• **DIRECTIONS**
Copy each line of the data below exactly, leaving out pictures.

BEGIN COLLECTED MATERIAL

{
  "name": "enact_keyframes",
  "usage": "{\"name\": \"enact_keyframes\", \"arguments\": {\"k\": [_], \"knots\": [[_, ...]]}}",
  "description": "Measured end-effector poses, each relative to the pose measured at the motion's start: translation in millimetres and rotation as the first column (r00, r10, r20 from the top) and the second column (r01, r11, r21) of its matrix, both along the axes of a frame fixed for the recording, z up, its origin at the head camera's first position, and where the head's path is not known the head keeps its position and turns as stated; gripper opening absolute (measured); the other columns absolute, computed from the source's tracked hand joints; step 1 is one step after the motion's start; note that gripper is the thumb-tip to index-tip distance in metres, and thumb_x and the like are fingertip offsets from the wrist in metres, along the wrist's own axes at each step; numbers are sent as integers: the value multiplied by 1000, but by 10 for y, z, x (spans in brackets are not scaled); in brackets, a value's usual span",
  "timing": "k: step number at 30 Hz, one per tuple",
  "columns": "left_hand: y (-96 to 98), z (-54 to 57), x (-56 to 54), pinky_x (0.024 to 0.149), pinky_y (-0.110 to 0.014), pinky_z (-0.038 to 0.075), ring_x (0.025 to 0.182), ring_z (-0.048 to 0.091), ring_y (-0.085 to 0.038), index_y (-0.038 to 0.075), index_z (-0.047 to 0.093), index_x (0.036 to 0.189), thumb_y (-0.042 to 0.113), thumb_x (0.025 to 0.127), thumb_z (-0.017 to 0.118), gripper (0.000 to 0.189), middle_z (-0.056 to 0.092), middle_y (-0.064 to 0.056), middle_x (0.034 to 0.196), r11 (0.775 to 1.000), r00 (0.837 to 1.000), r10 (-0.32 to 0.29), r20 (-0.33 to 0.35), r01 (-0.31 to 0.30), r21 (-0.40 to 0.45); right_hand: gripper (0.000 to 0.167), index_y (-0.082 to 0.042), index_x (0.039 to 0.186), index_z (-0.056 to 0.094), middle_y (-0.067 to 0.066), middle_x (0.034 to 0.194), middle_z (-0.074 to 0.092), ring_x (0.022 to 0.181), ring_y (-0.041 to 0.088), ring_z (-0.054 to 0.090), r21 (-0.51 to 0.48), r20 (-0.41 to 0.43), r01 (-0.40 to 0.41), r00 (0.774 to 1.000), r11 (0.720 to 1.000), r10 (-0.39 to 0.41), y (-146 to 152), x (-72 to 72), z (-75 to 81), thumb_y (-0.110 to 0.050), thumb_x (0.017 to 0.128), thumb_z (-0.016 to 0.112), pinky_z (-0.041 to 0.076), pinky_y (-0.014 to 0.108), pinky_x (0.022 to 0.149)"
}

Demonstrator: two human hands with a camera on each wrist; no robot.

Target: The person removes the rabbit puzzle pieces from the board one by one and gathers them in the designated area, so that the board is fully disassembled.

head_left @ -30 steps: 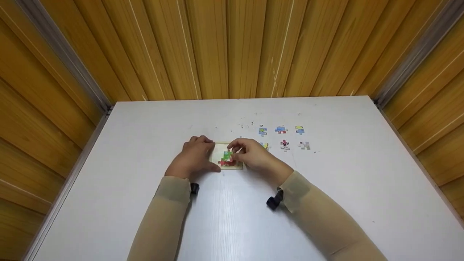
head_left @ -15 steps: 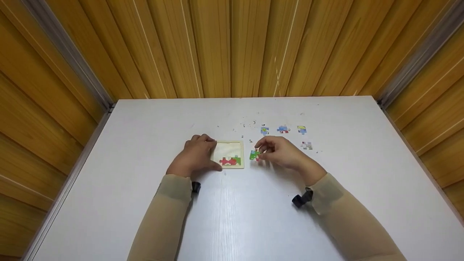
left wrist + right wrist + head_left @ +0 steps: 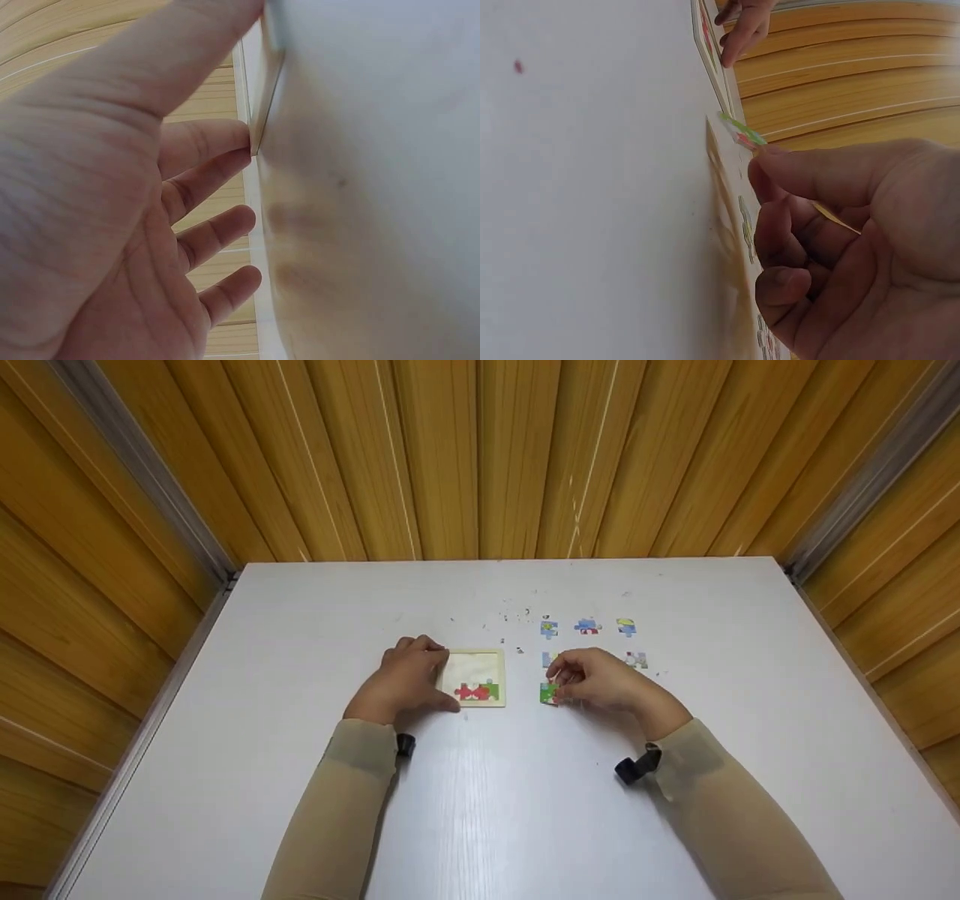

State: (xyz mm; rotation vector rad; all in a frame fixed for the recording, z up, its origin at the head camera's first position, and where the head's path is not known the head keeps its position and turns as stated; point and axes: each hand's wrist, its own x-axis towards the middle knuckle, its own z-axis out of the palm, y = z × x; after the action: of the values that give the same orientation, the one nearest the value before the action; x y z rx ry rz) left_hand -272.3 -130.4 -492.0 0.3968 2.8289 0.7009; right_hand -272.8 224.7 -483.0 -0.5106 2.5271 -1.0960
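Note:
My left hand (image 3: 405, 675) holds the left side of a small square wooden puzzle tray (image 3: 502, 679), thumb at the near corner and a fingertip at the far one. Its other fingers (image 3: 225, 232) stick out past the tray in the left wrist view. Joined red and green puzzle pieces (image 3: 476, 691) lie along the tray's near side. To the right of the tray, my right hand (image 3: 604, 682) pinches a green puzzle piece (image 3: 549, 693) between thumb and fingertips. In the right wrist view that piece (image 3: 742, 129) is tilted, just above the table.
Loose puzzle pieces lie in rows beyond the right hand, among them a blue-and-red one (image 3: 588, 626) and a whitish one (image 3: 637, 660). Another piece (image 3: 550, 659) is partly behind the fingers. Small dark specks (image 3: 517, 616) dot the white table (image 3: 465, 810). Wooden panels (image 3: 480, 457) stand behind.
The right hand has moved right, from over the tray to the table beside it, carrying the green puzzle piece along. The left hand stays at the tray.

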Motion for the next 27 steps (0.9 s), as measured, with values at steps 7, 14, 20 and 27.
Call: {"name": "enact_keyframes", "arguments": {"k": [7,14,20,27], "knots": [[6,12,-2,134,-56,41,159,42,-35,13,65,160,41,79,106,95,57,-5,164,1000,1000,4,3,-4,-13,22,-10,123,79,9,112,75,95,21,60,99,-36,16,999,995,-13,25,22,26,-4,101,80,52,32,83],[10,8,-5,134,-56,41,158,42,-35,13,65,160,40,80,106,95,57,-5,164,1000,1000,3,12,-3,-11,24,-10,124,79,10,116,75,99,22,61,124,-37,35,999,992,-31,28,17,-7,-3,102,78,51,34,87],[-1,-2,-12,134,-56,40,158,42,-35,13,65,161,40,80,106,95,58,-5,164,1000,1000,-4,11,4,-13,23,-12,125,79,9,117,76,103,23,63,134,-38,41,999,990,-36,22,13,-18,-5,103,78,52,34,91],[-5,9,-14,136,-58,36,162,42,-37,11,64,161,44,80,105,97,58,-9,165,998,999,-36,-23,35,-50,29,-11,129,78,8,117,75,100,22,62,129,-61,50,997,990,-43,13,33,20,-4,101,76,51,35,89]]}}
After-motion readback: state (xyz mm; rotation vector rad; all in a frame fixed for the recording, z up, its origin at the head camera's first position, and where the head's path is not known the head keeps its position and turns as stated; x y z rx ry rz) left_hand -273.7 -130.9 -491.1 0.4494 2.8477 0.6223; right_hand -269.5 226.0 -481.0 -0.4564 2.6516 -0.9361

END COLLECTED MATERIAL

• **EXERCISE OUTPUT**
{
  "name": "enact_keyframes",
  "usage": "{\"name\": \"enact_keyframes\", \"arguments\": {\"k\": [_], \"knots\": [[_, ...]]}}",
  "description": "Measured end-effector poses, each relative to the pose measured at the motion's start: translation in millimetres and rotation as the first column (r00, r10, r20 from the top) and the second column (r01, r11, r21) of its matrix, both along the axes of a frame fixed for the recording, z up, its origin at the head camera's first position, and where the head's path is not known the head keeps its position and turns as stated; gripper opening absolute (measured); the other columns absolute, computed from the source's tracked hand joints; step 1 is one step after the motion's start; note that gripper is the thumb-tip to index-tip distance in metres, and thumb_x and the like are fingertip offsets from the wrist in metres, along the wrist's own axes at each step; numbers are sent as integers: the value multiplied by 1000, but by 10 for y, z, x (spans in brackets are not scaled); in brackets, a value's usual span",
  "timing": "k: step number at 30 Hz, one per tuple",
  "columns": "left_hand: y (-96 to 98), z (-54 to 57), x (-56 to 54), pinky_x (0.024 to 0.149), pinky_y (-0.110 to 0.014), pinky_z (-0.038 to 0.075), ring_x (0.025 to 0.182), ring_z (-0.048 to 0.091), ring_y (-0.085 to 0.038), index_y (-0.038 to 0.075), index_z (-0.047 to 0.093), index_x (0.036 to 0.189), thumb_y (-0.042 to 0.113), thumb_x (0.025 to 0.127), thumb_z (-0.017 to 0.118), gripper (0.000 to 0.189), middle_z (-0.056 to 0.092), middle_y (-0.064 to 0.056), middle_x (0.034 to 0.196), r11 (0.775 to 1.000), r00 (0.837 to 1.000), r10 (-0.32 to 0.29), r20 (-0.33 to 0.35), r01 (-0.31 to 0.30), r21 (-0.40 to 0.45); right_hand: gripper (0.000 to 0.167), index_y (-0.082 to 0.042), index_x (0.039 to 0.186), index_z (-0.056 to 0.094), middle_y (-0.067 to 0.066), middle_x (0.034 to 0.194), middle_z (-0.074 to 0.092), ring_x (0.022 to 0.181), ring_y (-0.041 to 0.088), ring_z (-0.054 to 0.090), r21 (-0.51 to 0.48), r20 (-0.41 to 0.43), r01 (-0.40 to 0.41), r00 (0.774 to 1.000), r11 (0.720 to 1.000), r10 (-0.39 to 0.41), y (-146 to 152), x (-72 to 72), z (-75 to 81), thumb_y (-0.110 to 0.050), thumb_x (0.017 to 0.128), thumb_z (-0.016 to 0.112), pinky_z (-0.041 to 0.076), pinky_y (-0.014 to 0.108), pinky_x (0.022 to 0.149)"
}

Demonstrator: two human hands with a camera on each wrist; no robot.

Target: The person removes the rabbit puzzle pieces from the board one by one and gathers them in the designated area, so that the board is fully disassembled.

head_left @ -30 steps: 
head_left @ -15 steps: 
left wrist + right wrist + head_left @ +0 steps: 

State: (xyz mm; rotation vector rad; all in a frame fixed for the recording, z up, its origin at the head camera's first position, and where the head's path is not known the head keeps its position and turns as stated; point and axes: each hand's wrist, its own x-axis towards the middle knuckle, its own z-axis out of the palm, y = z × x; after the action: of the values that give the same orientation, the one nearest the value before the action; x y z rx ry rz) left_hand -272.3 -130.4 -492.0 0.3968 2.8289 0.7009; right_hand -272.8 224.7 -483.0 -0.5106 2.5271 -1.0960
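Note:
My left hand (image 3: 405, 675) holds the left side of a small square wooden puzzle tray (image 3: 502, 679), thumb at the near corner and a fingertip at the far one. Its other fingers (image 3: 225, 232) stick out past the tray in the left wrist view. Joined red and green puzzle pieces (image 3: 476, 691) lie along the tray's near side. To the right of the tray, my right hand (image 3: 604, 682) pinches a green puzzle piece (image 3: 549, 693) between thumb and fingertips. In the right wrist view that piece (image 3: 742, 129) is tilted, just above the table.
Loose puzzle pieces lie in rows beyond the right hand, among them a blue-and-red one (image 3: 588, 626) and a whitish one (image 3: 637, 660). Another piece (image 3: 550, 659) is partly behind the fingers. Small dark specks (image 3: 517, 616) dot the white table (image 3: 465, 810). Wooden panels (image 3: 480, 457) stand behind.
The right hand has moved right, from over the tray to the table beside it, carrying the green puzzle piece along. The left hand stays at the tray.
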
Motion for the next 27 steps (0.9 s), as measured, with values at steps 7, 14, 20 and 27.
Call: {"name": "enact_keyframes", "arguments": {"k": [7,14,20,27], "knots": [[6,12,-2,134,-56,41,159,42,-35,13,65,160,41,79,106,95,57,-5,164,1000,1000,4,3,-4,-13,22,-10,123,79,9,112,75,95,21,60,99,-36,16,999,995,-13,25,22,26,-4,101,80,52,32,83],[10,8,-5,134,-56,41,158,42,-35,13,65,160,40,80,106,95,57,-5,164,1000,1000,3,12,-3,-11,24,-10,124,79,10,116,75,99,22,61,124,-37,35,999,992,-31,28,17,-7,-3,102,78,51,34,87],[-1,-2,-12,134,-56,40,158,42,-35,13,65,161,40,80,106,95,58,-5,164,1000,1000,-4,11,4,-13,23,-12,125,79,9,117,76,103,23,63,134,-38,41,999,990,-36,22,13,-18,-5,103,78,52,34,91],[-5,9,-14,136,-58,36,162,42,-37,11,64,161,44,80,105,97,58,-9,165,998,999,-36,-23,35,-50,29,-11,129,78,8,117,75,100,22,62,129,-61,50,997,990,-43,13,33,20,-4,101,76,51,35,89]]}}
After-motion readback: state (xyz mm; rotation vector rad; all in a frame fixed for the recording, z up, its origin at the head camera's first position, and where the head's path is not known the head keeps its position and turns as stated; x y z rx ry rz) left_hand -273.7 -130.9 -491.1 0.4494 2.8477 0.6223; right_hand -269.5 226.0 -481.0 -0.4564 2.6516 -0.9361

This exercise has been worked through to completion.